* ASSIGNMENT: Could you set down exactly the lines in the records below between the line holding "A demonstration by" and the line holding "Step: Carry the", inclusive?

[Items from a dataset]
----

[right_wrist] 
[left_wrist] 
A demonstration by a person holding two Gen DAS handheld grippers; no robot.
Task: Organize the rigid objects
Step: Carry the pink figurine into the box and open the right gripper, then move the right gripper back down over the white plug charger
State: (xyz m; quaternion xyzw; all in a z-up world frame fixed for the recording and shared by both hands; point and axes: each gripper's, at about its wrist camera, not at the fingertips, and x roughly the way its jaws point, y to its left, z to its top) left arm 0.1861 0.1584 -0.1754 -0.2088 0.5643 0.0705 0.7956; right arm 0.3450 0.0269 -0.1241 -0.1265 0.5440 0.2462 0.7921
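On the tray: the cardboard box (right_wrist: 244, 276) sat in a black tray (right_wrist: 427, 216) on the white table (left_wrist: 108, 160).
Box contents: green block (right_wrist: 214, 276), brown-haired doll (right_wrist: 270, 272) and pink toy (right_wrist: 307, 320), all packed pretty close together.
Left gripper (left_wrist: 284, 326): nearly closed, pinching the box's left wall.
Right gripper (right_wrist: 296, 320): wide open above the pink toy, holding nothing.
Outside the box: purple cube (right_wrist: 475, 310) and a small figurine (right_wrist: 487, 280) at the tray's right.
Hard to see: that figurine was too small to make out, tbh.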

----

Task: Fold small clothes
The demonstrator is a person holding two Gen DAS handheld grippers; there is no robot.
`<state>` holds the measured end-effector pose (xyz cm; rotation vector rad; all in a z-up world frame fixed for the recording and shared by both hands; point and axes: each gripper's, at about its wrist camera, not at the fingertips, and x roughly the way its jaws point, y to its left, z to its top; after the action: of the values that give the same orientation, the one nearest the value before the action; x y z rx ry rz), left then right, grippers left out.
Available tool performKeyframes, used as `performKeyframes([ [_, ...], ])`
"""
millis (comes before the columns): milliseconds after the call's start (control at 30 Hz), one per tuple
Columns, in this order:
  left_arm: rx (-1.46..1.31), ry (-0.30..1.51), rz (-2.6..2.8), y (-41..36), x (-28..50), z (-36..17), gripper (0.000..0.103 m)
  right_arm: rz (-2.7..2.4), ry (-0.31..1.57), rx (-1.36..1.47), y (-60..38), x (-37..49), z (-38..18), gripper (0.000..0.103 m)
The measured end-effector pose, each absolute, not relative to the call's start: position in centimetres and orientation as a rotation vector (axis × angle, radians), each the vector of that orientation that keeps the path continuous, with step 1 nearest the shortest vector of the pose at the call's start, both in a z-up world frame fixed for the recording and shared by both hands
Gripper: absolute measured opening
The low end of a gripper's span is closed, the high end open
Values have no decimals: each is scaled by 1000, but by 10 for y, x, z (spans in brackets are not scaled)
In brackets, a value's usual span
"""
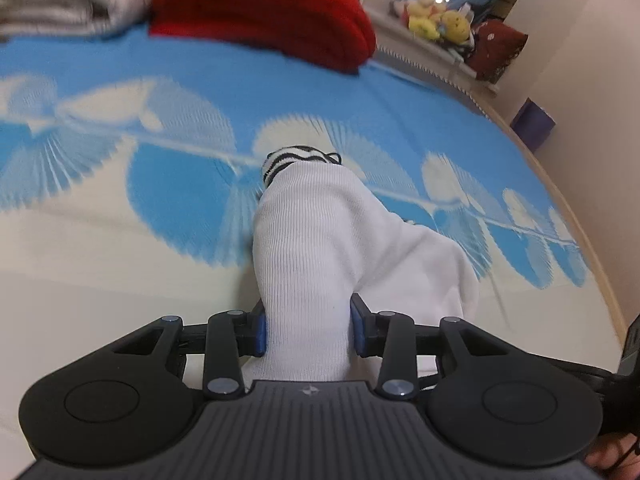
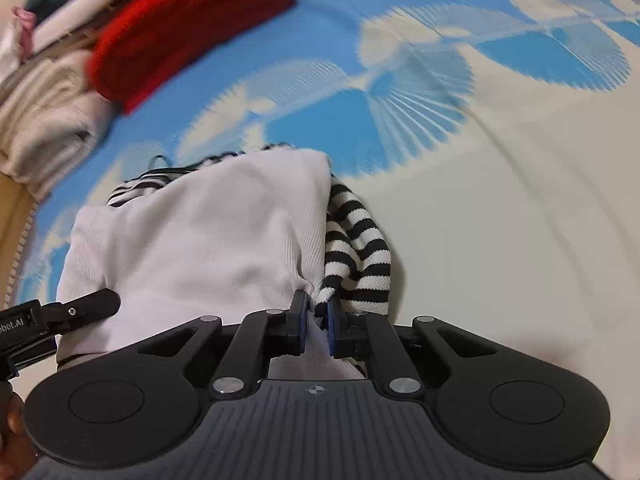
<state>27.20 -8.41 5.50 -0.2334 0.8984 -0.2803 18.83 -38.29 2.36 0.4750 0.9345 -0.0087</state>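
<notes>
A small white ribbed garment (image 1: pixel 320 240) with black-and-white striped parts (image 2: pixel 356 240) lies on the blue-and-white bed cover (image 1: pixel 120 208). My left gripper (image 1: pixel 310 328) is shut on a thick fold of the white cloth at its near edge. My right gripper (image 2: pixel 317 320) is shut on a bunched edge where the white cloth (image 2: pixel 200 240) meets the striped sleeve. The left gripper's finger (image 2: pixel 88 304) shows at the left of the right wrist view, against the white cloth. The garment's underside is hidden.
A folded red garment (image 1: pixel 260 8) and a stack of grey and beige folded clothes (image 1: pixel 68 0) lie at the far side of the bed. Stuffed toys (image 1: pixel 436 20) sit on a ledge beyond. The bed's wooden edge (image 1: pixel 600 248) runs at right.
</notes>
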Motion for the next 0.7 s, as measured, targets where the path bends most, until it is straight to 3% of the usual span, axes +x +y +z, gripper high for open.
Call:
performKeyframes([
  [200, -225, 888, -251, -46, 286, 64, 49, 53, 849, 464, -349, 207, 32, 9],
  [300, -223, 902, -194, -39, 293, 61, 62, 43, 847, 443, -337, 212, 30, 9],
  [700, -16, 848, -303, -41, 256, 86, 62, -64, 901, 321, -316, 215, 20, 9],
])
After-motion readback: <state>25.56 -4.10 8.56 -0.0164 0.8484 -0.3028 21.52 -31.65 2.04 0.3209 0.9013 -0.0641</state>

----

* RESPONSE TO THIS EXERCISE:
A demonstration by a person holding two Gen DAS handheld grippers; no robot.
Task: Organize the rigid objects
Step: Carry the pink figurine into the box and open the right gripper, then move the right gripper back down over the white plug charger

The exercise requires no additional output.